■ **WHAT NEEDS TO BE DONE**:
Restate, word for word, every line of the data.

■ **RECORDS FOR THE TASK**:

···

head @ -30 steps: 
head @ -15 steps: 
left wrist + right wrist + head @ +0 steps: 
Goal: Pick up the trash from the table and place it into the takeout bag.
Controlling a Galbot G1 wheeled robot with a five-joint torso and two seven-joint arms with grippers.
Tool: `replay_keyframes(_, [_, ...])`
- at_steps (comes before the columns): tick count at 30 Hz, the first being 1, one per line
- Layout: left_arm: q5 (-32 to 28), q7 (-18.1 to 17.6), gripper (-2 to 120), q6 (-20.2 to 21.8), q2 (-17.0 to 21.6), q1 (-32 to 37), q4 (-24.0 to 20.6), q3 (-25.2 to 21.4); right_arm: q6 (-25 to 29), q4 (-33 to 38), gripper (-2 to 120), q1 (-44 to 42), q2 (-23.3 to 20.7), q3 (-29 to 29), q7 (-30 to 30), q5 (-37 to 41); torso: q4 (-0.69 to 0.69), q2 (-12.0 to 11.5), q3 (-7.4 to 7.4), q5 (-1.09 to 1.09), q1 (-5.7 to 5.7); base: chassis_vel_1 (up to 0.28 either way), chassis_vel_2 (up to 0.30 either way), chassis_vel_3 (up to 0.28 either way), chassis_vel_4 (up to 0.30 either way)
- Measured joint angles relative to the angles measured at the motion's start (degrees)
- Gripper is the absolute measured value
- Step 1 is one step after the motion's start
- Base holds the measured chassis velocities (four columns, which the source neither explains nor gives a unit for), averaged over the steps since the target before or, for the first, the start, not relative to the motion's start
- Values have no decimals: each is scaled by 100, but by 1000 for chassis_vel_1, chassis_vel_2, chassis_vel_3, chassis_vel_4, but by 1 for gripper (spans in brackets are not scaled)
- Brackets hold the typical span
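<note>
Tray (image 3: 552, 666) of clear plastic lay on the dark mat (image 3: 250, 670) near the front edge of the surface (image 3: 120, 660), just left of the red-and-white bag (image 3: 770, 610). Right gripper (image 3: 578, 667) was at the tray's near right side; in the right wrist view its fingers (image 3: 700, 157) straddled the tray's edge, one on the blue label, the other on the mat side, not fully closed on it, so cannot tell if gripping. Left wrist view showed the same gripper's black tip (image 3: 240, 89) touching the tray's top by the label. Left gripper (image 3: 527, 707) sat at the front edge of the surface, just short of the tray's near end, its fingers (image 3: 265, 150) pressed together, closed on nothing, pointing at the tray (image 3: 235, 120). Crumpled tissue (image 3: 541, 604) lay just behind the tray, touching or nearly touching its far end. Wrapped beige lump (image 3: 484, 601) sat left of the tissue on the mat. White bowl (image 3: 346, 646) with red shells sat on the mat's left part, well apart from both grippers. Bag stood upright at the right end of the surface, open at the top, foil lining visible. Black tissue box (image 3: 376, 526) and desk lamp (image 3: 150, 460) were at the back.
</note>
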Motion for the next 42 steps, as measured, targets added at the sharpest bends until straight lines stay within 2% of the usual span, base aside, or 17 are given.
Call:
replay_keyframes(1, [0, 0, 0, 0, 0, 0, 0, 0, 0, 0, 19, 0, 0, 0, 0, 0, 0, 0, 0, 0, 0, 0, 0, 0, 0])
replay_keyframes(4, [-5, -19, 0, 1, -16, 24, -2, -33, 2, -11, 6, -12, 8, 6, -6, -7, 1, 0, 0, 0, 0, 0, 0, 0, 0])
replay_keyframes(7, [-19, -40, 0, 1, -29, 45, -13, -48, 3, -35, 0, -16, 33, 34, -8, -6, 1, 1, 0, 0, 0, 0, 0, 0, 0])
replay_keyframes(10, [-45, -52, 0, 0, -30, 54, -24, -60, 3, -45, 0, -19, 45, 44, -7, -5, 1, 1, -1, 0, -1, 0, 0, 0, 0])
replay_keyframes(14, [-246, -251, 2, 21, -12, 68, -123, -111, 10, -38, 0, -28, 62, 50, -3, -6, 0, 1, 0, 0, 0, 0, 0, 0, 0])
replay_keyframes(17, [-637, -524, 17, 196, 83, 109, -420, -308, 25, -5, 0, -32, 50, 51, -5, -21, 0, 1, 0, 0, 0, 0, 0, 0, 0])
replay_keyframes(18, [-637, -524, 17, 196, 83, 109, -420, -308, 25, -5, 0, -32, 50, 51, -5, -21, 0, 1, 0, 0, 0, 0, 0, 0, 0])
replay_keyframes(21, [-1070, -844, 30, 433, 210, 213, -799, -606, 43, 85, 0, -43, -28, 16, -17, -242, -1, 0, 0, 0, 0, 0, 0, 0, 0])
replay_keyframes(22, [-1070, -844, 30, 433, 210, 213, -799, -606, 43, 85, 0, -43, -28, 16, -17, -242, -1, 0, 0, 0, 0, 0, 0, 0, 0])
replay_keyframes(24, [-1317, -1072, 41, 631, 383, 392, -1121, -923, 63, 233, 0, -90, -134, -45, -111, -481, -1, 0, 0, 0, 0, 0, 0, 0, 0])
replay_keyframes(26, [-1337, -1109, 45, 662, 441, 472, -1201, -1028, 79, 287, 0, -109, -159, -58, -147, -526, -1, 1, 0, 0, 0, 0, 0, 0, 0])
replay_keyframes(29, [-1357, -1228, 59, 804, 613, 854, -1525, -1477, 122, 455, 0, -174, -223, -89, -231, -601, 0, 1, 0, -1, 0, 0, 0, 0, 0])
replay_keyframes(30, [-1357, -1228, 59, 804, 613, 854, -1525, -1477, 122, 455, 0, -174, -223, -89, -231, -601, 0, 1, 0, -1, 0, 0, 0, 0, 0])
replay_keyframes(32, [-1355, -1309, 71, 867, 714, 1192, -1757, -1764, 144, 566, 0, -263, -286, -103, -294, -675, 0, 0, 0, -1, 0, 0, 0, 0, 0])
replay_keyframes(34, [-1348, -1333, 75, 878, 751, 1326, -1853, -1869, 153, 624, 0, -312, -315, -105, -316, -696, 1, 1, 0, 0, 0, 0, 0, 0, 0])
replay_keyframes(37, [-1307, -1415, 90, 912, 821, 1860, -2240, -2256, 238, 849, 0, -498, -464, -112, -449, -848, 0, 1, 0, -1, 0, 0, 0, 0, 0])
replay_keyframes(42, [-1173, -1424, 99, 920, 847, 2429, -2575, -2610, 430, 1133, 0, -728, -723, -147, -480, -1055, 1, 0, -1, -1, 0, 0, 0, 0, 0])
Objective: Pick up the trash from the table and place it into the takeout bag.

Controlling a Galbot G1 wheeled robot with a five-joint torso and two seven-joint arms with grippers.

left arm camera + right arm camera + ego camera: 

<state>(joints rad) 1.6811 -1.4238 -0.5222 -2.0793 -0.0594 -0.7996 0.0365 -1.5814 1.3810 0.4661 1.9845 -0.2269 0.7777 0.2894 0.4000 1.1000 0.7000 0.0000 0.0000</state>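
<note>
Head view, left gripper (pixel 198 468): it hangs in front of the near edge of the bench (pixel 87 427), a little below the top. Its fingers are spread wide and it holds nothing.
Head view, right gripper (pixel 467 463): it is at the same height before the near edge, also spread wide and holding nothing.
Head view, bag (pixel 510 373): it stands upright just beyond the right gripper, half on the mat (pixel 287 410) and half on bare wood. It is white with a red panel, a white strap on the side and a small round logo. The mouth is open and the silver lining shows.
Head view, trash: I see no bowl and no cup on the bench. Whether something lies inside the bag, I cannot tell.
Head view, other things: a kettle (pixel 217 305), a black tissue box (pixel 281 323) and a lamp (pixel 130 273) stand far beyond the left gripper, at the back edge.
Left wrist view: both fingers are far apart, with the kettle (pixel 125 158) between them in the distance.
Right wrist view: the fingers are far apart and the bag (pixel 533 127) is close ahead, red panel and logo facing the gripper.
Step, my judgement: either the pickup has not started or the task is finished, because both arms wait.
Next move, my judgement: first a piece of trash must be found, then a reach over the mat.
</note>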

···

■ **REPLY TO THE TASK**:
head @ -30 steps: 
head @ -15 steps: 
left wrist + right wrist + head @ +0 steps: 
Goal: Pick up the trash from the table and place it into the takeout bag.
Controlling a Galbot G1 wheeled robot with a five-joint torso and two seven-joint arms with grippers.
Tool: `replay_keyframes(_, [_, ...])`
- at_steps (comes before the columns): tick count at 30 Hz, the first being 1, one per line
- Layout: left_arm: q5 (-32 to 28), q7 (-18.1 to 17.6), gripper (-2 to 120), q6 (-20.2 to 21.8), q2 (-17.0 to 21.6), q1 (-32 to 37), q4 (-24.0 to 20.6), q3 (-25.2 to 21.4); right_arm: q6 (-25 to 29), q4 (-33 to 38), gripper (-2 to 120), q1 (-44 to 42), q2 (-23.3 to 20.7), q3 (-29 to 29), q7 (-30 to 30), q5 (-37 to 41); torso: q4 (-0.69 to 0.69), q2 (-12.0 to 11.5), q3 (-7.4 to 7.4), q5 (-1.09 to 1.09), q1 (-5.7 to 5.7); base: chassis_vel_1 (up to 0.28 either way), chassis_vel_2 (up to 0.30 either way), chassis_vel_3 (up to 0.28 either way), chassis_vel_4 (up to 0.30 either way)
- Measured joint angles relative to the angles measured at the motion's start (degrees)
- Gripper is the absolute measured value
- Step 1 is one step after the motion's start
- Base holds the measured chassis velocities (four columns, which the source neither explains nor gives a unit for), averaged over the steps since the target before or, for the first, the start, not relative to the motion's start
- Values have no decimals: each is scaled by 100, but by 1000 for chassis_vel_1, chassis_vel_2, chassis_vel_3, chassis_vel_4, but by 1 for gripper (spans in brackets are not scaled)
- Brackets hold the typical span
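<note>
Tray (image 3: 552, 666) of clear plastic lay on the dark mat (image 3: 250, 670) near the front edge of the surface (image 3: 120, 660), just left of the red-and-white bag (image 3: 770, 610). Right gripper (image 3: 578, 667) was at the tray's near right side; in the right wrist view its fingers (image 3: 700, 157) straddled the tray's edge, one on the blue label, the other on the mat side, not fully closed on it, so cannot tell if gripping. Left wrist view showed the same gripper's black tip (image 3: 240, 89) touching the tray's top by the label. Left gripper (image 3: 527, 707) sat at the front edge of the surface, just short of the tray's near end, its fingers (image 3: 265, 150) pressed together, closed on nothing, pointing at the tray (image 3: 235, 120). Crumpled tissue (image 3: 541, 604) lay just behind the tray, touching or nearly touching its far end. Wrapped beige lump (image 3: 484, 601) sat left of the tissue on the mat. White bowl (image 3: 346, 646) with red shells sat on the mat's left part, well apart from both grippers. Bag stood upright at the right end of the surface, open at the top, foil lining visible. Black tissue box (image 3: 376, 526) and desk lamp (image 3: 150, 460) were at the back.
</note>
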Motion for the next 42 steps, as measured, targets added at the sharpest bends until straight lines stay within 2% of the usual span, base aside, or 17 are given.
Call:
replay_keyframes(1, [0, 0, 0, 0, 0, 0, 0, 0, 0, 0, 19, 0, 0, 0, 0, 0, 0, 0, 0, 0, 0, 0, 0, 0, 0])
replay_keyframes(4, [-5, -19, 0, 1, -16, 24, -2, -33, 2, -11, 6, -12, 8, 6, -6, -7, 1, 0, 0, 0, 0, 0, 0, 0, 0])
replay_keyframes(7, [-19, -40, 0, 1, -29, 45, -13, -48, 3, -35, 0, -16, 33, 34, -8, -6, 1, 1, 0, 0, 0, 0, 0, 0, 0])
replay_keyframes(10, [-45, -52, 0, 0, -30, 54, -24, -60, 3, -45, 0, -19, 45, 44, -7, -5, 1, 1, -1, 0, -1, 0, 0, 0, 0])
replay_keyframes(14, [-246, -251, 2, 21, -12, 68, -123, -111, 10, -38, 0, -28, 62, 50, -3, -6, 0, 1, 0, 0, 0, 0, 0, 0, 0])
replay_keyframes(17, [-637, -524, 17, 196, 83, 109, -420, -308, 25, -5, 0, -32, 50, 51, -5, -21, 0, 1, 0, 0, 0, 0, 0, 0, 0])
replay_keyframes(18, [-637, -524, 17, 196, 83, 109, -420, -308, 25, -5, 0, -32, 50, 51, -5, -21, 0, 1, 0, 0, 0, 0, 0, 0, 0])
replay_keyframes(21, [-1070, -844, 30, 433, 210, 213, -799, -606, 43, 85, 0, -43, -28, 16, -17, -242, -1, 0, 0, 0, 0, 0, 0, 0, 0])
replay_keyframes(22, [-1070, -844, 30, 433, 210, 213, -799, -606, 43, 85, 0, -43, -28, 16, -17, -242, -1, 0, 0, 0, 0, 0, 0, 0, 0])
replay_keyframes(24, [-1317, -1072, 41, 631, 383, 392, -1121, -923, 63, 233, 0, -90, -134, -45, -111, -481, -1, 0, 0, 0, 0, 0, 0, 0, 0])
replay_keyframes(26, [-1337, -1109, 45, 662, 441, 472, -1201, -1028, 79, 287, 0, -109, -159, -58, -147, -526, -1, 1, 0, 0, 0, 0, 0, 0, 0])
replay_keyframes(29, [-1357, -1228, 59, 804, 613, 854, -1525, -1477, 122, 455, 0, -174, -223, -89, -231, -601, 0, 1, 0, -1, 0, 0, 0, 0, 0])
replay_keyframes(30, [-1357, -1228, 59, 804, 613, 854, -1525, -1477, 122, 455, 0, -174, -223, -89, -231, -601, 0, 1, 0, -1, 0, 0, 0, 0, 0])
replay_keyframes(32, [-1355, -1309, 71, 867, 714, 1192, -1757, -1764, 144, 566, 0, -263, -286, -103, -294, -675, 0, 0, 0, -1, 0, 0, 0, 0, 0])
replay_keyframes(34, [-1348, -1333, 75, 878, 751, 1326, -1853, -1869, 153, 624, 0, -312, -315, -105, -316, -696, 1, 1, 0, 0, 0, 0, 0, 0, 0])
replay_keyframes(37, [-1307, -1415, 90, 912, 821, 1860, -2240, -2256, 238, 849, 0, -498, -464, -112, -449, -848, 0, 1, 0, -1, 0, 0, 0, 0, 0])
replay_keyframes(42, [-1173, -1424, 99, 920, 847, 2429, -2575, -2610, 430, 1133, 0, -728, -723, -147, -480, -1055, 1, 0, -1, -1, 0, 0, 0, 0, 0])
Objective: Pick up the trash from the table and place it into the takeout bag.

Controlling a Galbot G1 wheeled robot with a five-joint torso and two seven-joint arms with grippers.

left arm camera + right arm camera + ego camera: 

<state>(joints rad) 1.6811 -1.4238 -0.5222 -2.0793 -0.0594 -0.7996 0.0365 -1.5814 1.3810 0.4661 1.9845 -0.2269 0.7777 0.2894 0.4000 1.1000 0.7000 0.0000 0.0000</state>
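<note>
Head view, left gripper (pixel 198 468): it hangs in front of the near edge of the bench (pixel 87 427), a little below the top. Its fingers are spread wide and it holds nothing.
Head view, right gripper (pixel 467 463): it is at the same height before the near edge, also spread wide and holding nothing.
Head view, bag (pixel 510 373): it stands upright just beyond the right gripper, half on the mat (pixel 287 410) and half on bare wood. It is white with a red panel, a white strap on the side and a small round logo. The mouth is open and the silver lining shows.
Head view, trash: I see no bowl and no cup on the bench. Whether something lies inside the bag, I cannot tell.
Head view, other things: a kettle (pixel 217 305), a black tissue box (pixel 281 323) and a lamp (pixel 130 273) stand far beyond the left gripper, at the back edge.
Left wrist view: both fingers are far apart, with the kettle (pixel 125 158) between them in the distance.
Right wrist view: the fingers are far apart and the bag (pixel 533 127) is close ahead, red panel and logo facing the gripper.
Step, my judgement: either the pickup has not started or the task is finished, because both arms wait.
Next move, my judgement: first a piece of trash must be found, then a reach over the mat.
</note>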

The answer given above is complete.